What is required: Nothing should be left out. Give all the data again exactly as written.

::: Material provided :::

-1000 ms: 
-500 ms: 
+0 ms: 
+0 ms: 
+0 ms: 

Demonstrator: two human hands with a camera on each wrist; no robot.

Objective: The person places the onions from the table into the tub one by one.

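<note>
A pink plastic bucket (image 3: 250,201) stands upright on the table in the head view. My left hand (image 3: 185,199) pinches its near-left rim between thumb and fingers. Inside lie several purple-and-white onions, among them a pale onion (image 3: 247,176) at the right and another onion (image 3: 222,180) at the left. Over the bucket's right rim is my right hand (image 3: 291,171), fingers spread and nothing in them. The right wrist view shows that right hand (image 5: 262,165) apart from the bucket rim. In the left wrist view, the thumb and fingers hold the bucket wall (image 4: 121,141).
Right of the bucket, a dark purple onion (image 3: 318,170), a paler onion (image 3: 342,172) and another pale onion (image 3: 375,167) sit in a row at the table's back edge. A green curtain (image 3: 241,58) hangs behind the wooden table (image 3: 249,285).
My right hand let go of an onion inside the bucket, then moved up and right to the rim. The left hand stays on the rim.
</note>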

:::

Exercise response:
-1000 ms: 
-500 ms: 
+0 ms: 
+0 ms: 
+0 ms: 

Demonstrator: two human hands with a camera on each wrist; no robot.

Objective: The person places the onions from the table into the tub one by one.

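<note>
A pink plastic bucket (image 3: 250,201) stands upright on the table in the head view. My left hand (image 3: 185,199) pinches its near-left rim between thumb and fingers. Inside lie several purple-and-white onions, among them a pale onion (image 3: 247,176) at the right and another onion (image 3: 222,180) at the left. Over the bucket's right rim is my right hand (image 3: 291,171), fingers spread and nothing in them. The right wrist view shows that right hand (image 5: 262,165) apart from the bucket rim. In the left wrist view, the thumb and fingers hold the bucket wall (image 4: 121,141).
Right of the bucket, a dark purple onion (image 3: 318,170), a paler onion (image 3: 342,172) and another pale onion (image 3: 375,167) sit in a row at the table's back edge. A green curtain (image 3: 241,58) hangs behind the wooden table (image 3: 249,285).
My right hand let go of an onion inside the bucket, then moved up and right to the rim. The left hand stays on the rim.
</note>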

The exercise calls for nothing more than this answer.